We in the leadership of the Jewish community have a responsibility to speak out in defense of Israel. In its release of prisoners, including those who murdered Israeli citizens, the nation’s leadership has accepted painful compromises to keep the peace process afloat, while the Palestinian leadership refuses compromise on “the right of return.” Liberal Jews (I am one) cannot be so committed to our liberalism — our willingness to hear and understand both sides of every argument — that we straddle the 50-yard line in this debate. Israel’s existence as a Jewish state is not some theoretical geopolitical exercise; it is an existential necessity, no less for us than for those who fled Europe to build it 70 years ago. 

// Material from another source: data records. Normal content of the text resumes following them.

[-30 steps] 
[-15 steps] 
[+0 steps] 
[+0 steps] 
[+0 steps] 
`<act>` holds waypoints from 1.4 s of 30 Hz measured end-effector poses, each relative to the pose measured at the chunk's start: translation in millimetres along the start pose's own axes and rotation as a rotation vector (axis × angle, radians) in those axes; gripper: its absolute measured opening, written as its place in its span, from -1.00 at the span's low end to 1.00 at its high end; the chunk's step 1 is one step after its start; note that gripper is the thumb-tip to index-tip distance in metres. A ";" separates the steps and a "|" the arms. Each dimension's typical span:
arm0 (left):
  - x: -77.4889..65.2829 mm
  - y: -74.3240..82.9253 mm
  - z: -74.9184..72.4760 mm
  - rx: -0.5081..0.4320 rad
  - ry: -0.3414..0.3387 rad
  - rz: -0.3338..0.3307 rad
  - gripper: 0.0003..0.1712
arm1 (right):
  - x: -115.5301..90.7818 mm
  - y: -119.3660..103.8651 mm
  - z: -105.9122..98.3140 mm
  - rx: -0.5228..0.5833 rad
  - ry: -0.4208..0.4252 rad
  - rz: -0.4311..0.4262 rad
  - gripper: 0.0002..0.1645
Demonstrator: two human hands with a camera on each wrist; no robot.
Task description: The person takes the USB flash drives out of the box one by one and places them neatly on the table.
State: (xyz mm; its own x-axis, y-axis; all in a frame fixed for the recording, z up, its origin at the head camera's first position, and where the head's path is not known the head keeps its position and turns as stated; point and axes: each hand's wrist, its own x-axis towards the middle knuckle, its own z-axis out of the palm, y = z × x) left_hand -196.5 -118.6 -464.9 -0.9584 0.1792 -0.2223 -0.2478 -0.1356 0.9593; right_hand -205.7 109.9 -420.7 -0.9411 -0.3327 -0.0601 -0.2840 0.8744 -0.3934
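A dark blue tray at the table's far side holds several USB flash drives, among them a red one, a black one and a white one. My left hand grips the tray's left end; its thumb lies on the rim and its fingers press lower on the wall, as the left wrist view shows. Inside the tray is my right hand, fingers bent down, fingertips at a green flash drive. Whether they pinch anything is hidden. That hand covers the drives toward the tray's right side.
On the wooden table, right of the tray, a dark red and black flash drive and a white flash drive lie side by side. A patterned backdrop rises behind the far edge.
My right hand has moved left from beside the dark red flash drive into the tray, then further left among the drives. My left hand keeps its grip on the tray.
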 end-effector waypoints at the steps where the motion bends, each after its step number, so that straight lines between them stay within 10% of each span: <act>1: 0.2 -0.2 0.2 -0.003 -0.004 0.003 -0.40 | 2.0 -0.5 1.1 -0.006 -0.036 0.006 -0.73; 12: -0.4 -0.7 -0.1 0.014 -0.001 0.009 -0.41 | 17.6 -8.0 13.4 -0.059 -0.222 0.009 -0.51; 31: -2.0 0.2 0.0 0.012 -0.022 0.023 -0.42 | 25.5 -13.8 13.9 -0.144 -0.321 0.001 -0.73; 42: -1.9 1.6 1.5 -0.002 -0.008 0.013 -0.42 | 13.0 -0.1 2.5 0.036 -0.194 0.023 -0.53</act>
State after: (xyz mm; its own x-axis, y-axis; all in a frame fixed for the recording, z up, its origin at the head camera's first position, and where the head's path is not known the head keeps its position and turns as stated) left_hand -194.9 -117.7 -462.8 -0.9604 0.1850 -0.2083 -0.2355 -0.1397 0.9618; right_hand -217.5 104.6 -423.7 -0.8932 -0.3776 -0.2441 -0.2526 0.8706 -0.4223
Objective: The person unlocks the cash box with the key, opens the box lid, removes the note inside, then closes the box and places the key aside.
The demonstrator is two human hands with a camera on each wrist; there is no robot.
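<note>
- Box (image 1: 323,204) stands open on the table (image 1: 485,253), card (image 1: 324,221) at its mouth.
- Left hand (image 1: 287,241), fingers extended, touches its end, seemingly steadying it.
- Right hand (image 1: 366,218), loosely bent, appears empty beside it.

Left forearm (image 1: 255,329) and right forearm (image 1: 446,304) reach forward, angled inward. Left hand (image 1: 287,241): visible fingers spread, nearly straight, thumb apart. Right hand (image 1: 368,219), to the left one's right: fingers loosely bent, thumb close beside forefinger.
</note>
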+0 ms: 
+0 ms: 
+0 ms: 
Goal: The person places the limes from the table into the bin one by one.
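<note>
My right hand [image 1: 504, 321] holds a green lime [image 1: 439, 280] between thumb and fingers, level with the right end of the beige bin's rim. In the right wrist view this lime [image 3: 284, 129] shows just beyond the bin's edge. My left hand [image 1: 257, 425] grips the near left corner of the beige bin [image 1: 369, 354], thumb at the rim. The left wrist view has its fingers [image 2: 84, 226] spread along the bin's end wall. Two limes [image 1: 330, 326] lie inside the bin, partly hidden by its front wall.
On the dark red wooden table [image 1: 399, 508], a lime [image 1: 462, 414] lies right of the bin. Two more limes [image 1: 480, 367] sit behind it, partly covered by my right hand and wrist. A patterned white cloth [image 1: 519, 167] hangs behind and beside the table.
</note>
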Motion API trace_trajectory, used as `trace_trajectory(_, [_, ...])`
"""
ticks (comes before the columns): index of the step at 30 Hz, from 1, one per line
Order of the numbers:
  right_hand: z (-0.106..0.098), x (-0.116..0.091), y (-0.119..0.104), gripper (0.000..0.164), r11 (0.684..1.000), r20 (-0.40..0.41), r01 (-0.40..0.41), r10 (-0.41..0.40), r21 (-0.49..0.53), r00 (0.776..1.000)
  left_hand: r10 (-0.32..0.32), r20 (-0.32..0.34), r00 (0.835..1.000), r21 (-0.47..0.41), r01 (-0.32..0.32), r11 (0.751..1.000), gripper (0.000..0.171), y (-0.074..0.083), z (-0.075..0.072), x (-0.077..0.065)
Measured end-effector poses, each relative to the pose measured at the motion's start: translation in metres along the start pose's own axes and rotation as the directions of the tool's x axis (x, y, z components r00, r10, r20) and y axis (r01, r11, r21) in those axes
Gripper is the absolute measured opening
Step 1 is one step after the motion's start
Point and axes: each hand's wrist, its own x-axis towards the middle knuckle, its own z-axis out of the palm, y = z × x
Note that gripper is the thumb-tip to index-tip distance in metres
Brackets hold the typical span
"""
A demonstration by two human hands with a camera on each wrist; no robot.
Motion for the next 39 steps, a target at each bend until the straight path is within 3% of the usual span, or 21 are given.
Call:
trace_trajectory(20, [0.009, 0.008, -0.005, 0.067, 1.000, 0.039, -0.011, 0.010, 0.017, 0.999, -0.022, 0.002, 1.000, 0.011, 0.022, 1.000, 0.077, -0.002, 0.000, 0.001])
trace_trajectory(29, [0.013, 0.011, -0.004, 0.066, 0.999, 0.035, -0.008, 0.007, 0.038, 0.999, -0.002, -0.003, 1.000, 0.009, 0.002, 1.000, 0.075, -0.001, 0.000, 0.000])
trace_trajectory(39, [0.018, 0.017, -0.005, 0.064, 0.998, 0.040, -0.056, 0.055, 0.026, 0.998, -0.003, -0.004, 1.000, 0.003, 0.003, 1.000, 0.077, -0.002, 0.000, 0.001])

But we also must not tolerate those within the American Jewish community so blinded by their fundamentalism — such as these groups who would tar with the same brush every organization which challenges the policies of the Israeli government — that they cannot see the forest for the trees. The leadership of the American Jewish community needs to acknowledge that those who occupy its far right wing are just as dangerous to Israel as those who stand on its far left. While we should have zero tolerance for a organization like Jewish Voice for Peace, which calls for the suspension of U.S. military aid to Israel, neither should we have any truck with those on the far right who would attempt to derail the peace process, which may be Israel’s last hope to remain a Jewish democracy.

Extremists on both sides have been permitted to define the parameters of debate, fueling, for example, the misperception that J Street and AIPAC are somehow diametrically opposed to one another’s policies. Yes, their agendas are different. AIPAC plays an essential role guaranteeing U.S. support for Israel in the halls of Congress. J Street has a broader social justice mission. Most American Jews support both ends. Let the leadership of J Street speak to the far left and remind them that the BDS movement, which J Street does not support, endangers Israel. Let the leadership of AIPAC speak to its right flank and remind them that a peace agreement involving compromise, which AIPAC does support, is absolutely critical. J Street and AIPAC did not create the divide within the American Jewish community we are now experiencing, but unlike any other voices among us, they may have the ability to help bridge it. 

We have reached what I believe is a precarious moment in American Jewish life. Our ability to stand united in support of Israel depends on our ability to stand united ourselves, and that rests on our willingness to carve a consensus approach to Israel and its future course. 

The hope of the organizers of the Celebrate Israel parade has always been that we could for one day set aside our differences and simply celebrate our Jewish homeland — a goal to which we should aspire. In the meantime, if we can demonstrate leadership in marginalizing inappropriate and counterproductive behaviors, then perhaps the 80 percent of us who share a vision for that land we love will be able to march together toward a more hopeful future.

Rabbi Joshua Davidson is the senior rabbi of Temple Emanu-El in Manhattan.